The Pathology Evaluation and Peer Review (PEPR) Group provides support to NIEHS, including studies conducted by the Division of Translational Toxicology (DTT). The group participates in and oversees pathology-related issues for rodent toxicology studies and other studies, including study design and management, data analysis, peer review, and reporting.

The PEPR Group provides pathology expertise to evaluate findings, interpret those findings, and works with other staff to determine the toxicologic potential of substances studied by the DTT. Staff within the Data Coordination Unit (DCU) receive, track, and assist with finalizing the pathology data. Many of these studies are conducted on behalf of the National Toxicology Program (NTP) and include studies to evaluate the effects of environmental substances on general toxicity, carcinogenicity, neurodevelopment, reproduction and development, and the immune, nervous systems, and cardiovascular systems. These studies are reported in peer-reviewed NTP technical reports and journal manuscripts.

The PEPR Group also works with NIEHS investigators to provide pathology expertise regarding study design and special techniques; data evaluation, management, and interpretation; and interpretation and reporting of findings. These include studies using rodent models of disease (such as genetically modified models) and/or in vitro studies to identify environmental hazards or investigate the mechanisms involved in human diseases, toxicity, or carcinogenesis. This research has resulted in numerous publications that elucidated the mechanisms of environmental carcinogenesis.

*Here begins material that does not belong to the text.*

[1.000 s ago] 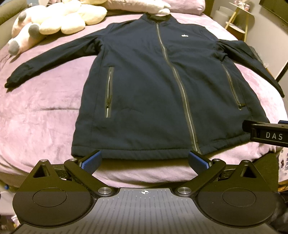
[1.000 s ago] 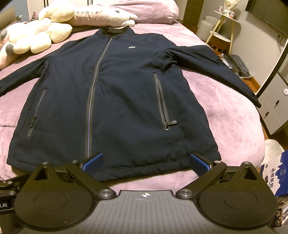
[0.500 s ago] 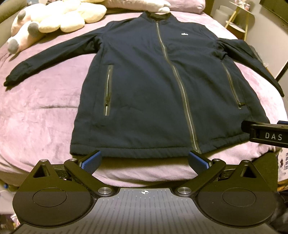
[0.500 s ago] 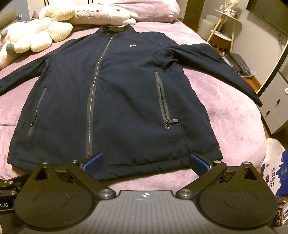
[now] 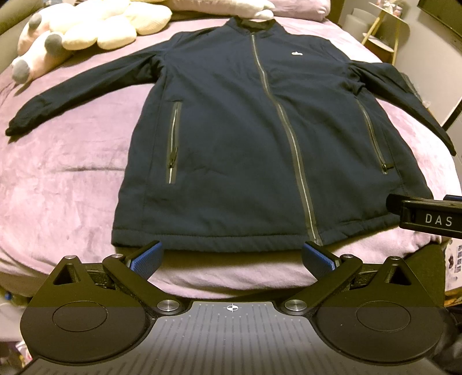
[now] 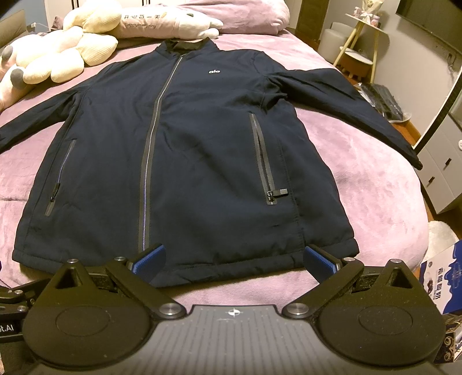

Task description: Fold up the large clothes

Nonneoplastic Lesion Atlas

The PEPR Group has taken the lead to develop the NTP Nonneoplastic Lesion Atlas (NNLA). The NNLA is a searchable, web-based atlas with thousands of high-quality, zoomable images and diagnostic guidelines for microscopic nonneoplastic lesions in rats and mice. Development of the NNLA is the result of efforts within the Comparative and Molecular Pathogenesis Branch to streamline pathology data management and interpretation, improve the efficiency and consistency of pathologic diagnoses, and facilitate cross study comparisons, and.

Mark Cesta, D.V.M., Ph.D., D.A.C.V.P leads the PEPR Group. Cesta earned his D.V.M. from Colorado State University and Ph.D. from North Carolina State University. He has over15 years of experience in toxicologic pathology. Cesta has also published over 40 peer-reviewed articles as well as several book chapters. He was an NIEHS postdoctoral fellow (2003-2005) and toxicologic pathologist at Integrated Laboratory Systems (2005-2007) before joining NIEHS in 2007.